Your assignment ▸
Go through the data below and copy each line that includes "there".

Extracted records ▸
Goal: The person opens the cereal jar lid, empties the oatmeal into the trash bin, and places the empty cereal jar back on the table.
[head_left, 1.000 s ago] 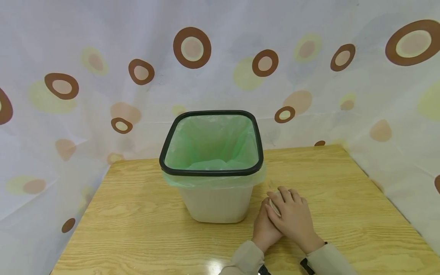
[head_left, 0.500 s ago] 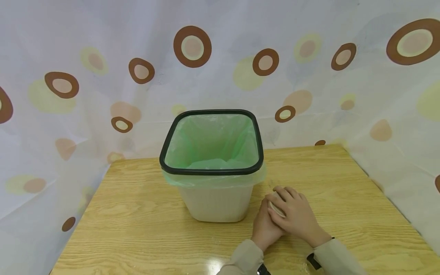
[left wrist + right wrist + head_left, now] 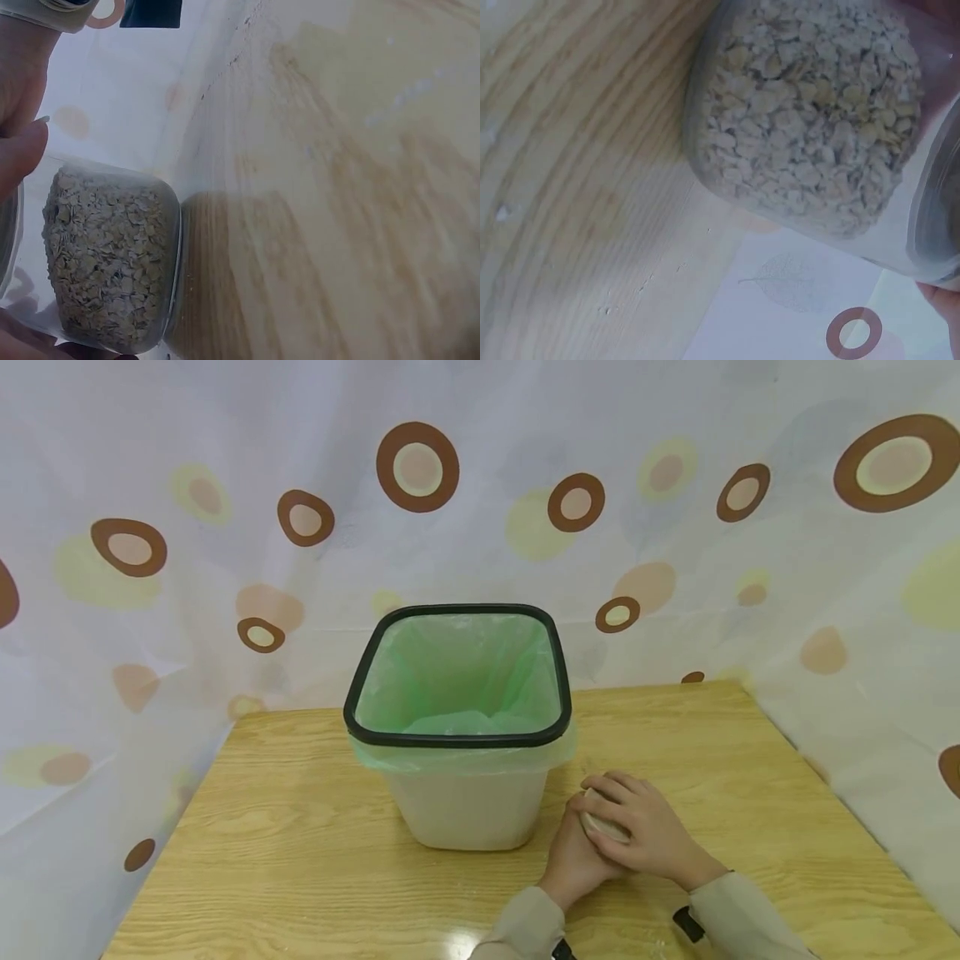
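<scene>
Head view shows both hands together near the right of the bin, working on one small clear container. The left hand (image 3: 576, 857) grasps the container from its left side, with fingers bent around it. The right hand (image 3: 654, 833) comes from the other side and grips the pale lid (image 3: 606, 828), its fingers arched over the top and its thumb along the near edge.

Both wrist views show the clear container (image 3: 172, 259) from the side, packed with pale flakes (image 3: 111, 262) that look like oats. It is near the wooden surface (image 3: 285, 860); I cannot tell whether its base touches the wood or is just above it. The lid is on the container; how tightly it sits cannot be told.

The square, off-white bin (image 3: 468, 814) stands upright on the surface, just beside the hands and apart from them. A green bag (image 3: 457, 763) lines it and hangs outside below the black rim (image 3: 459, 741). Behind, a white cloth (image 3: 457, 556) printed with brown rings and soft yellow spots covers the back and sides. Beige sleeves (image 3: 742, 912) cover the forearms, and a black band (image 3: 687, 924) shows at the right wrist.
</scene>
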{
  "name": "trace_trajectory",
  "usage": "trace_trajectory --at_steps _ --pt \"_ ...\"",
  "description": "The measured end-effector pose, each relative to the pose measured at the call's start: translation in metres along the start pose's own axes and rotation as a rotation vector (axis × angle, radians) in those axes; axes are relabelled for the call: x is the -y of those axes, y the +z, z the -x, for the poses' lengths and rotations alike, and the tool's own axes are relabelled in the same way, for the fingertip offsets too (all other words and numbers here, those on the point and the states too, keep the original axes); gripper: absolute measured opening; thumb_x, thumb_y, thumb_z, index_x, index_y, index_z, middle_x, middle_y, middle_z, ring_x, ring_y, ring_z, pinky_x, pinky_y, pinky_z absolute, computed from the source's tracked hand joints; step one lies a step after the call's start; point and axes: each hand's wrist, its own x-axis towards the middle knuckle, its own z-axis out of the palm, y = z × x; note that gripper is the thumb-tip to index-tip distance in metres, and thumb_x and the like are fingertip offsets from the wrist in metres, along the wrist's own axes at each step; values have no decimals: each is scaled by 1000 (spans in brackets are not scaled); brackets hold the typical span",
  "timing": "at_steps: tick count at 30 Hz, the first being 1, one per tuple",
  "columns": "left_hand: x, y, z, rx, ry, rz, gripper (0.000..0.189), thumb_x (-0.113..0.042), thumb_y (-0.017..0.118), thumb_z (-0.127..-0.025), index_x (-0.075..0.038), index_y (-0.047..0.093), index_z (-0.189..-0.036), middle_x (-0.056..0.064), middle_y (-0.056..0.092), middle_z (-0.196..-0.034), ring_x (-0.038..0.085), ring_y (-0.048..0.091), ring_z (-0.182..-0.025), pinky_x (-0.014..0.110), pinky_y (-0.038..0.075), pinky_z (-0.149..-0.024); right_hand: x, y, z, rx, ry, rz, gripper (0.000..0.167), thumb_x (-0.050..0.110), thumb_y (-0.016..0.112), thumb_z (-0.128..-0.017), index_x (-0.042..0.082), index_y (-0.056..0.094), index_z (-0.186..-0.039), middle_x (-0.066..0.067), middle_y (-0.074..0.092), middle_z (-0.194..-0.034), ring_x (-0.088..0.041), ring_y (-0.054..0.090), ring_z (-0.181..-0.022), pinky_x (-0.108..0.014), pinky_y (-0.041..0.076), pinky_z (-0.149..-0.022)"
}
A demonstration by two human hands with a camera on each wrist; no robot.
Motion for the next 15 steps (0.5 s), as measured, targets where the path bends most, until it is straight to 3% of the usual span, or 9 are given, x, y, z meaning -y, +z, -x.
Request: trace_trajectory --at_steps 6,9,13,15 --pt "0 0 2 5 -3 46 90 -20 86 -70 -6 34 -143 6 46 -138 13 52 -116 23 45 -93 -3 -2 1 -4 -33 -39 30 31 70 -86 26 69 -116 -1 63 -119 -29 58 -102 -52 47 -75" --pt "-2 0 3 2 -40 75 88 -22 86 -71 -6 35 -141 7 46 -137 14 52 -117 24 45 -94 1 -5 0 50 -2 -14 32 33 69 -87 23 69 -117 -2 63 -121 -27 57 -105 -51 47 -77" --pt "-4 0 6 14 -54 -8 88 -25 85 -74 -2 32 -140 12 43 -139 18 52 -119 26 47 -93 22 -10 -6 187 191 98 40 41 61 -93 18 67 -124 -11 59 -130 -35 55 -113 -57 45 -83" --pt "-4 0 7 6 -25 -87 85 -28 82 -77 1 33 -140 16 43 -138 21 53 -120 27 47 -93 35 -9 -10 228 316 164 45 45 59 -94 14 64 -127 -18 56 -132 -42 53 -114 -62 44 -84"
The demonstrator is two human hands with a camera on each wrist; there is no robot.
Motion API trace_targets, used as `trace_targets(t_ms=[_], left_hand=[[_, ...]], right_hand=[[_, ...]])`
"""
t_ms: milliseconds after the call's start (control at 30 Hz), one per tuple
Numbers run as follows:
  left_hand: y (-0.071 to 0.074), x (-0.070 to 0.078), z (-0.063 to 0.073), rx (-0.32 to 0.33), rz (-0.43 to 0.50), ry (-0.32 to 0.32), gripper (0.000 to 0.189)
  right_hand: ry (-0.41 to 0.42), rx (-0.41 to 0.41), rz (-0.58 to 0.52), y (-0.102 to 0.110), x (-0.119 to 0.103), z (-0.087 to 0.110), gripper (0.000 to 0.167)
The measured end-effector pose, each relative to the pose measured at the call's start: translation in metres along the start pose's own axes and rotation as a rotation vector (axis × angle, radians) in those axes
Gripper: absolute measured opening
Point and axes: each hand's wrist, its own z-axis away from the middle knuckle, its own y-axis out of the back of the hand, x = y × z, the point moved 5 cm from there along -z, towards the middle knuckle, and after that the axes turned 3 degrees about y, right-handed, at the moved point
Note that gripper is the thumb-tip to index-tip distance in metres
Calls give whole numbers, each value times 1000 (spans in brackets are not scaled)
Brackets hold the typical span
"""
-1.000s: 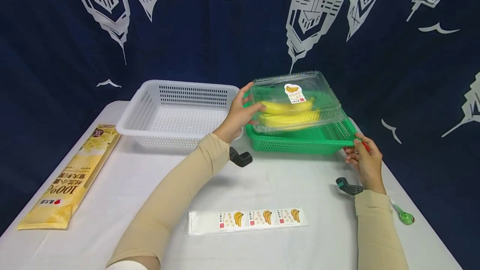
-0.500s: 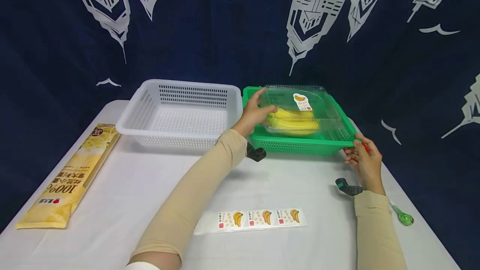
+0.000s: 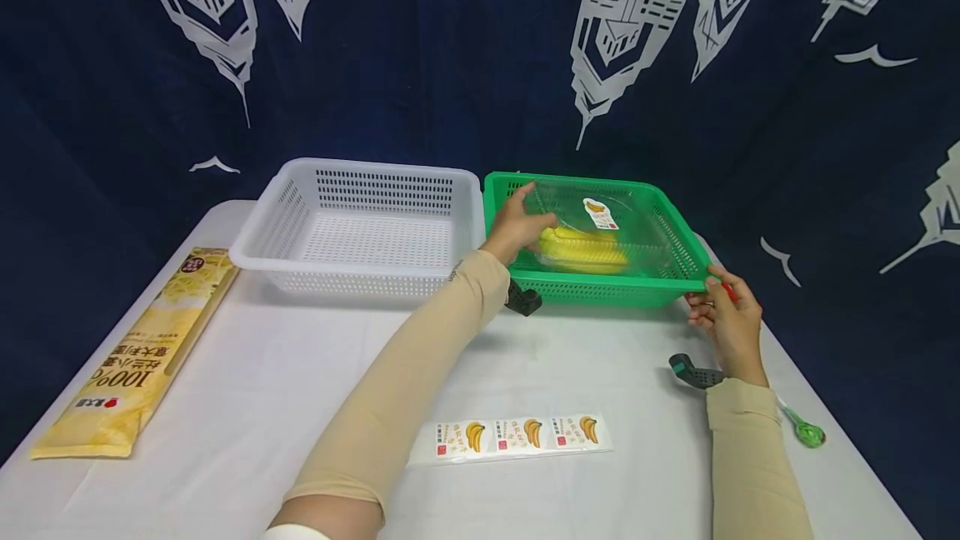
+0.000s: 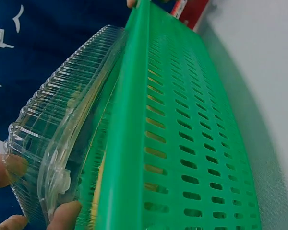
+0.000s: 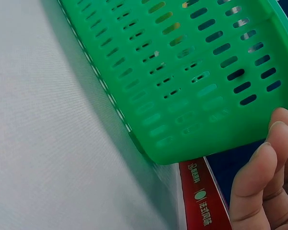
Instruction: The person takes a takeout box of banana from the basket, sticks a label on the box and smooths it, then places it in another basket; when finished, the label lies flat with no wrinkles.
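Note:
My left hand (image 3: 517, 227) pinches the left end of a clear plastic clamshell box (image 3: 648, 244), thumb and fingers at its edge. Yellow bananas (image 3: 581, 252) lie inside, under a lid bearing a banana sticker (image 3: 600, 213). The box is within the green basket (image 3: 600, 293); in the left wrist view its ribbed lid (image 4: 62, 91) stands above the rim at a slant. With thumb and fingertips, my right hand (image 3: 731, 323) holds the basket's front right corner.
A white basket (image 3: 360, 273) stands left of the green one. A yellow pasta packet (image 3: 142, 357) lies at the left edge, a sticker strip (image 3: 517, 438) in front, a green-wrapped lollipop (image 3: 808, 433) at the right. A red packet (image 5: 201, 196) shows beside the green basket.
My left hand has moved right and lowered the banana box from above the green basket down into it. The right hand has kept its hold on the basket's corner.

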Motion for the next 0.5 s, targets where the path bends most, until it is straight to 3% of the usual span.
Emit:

Solution for this task ▸
The demonstrator is two human hands with a camera on each wrist; there is no robot.
Point and axes: each hand's wrist, its own z-axis away from the middle knuckle, its own y-axis out of the back of the hand, x = y × z, the point moved 5 cm from there along -z, towards the middle knuckle, and after that the axes turned 3 degrees about y, right-handed, at the moved point

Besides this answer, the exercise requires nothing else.